- **PROVIDED DATA**

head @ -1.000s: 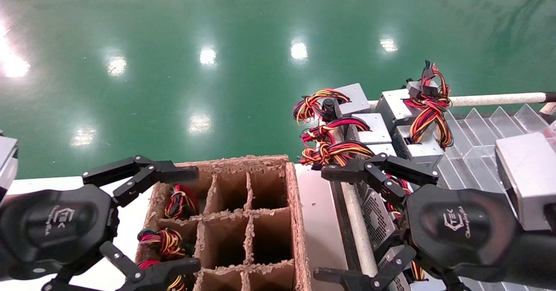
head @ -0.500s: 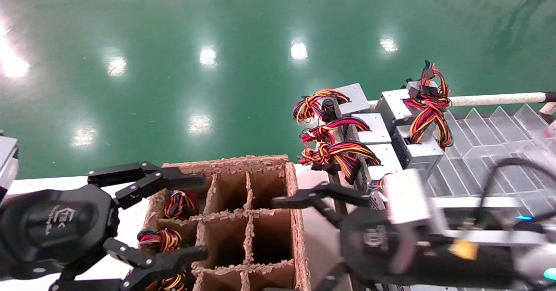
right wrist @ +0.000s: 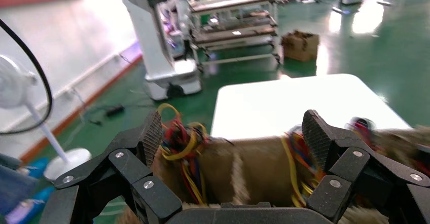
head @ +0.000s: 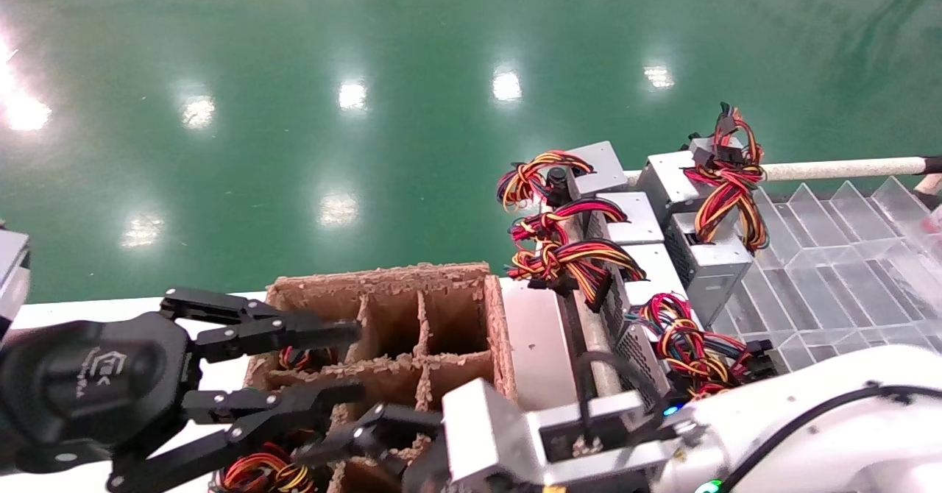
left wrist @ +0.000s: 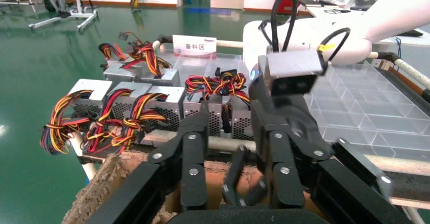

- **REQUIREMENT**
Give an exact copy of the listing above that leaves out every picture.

- **EXERCISE OUTPUT**
head @ -1.000s: 
head @ -0.500s: 
right wrist @ +0.000s: 
head @ +0.000s: 
left wrist @ +0.000s: 

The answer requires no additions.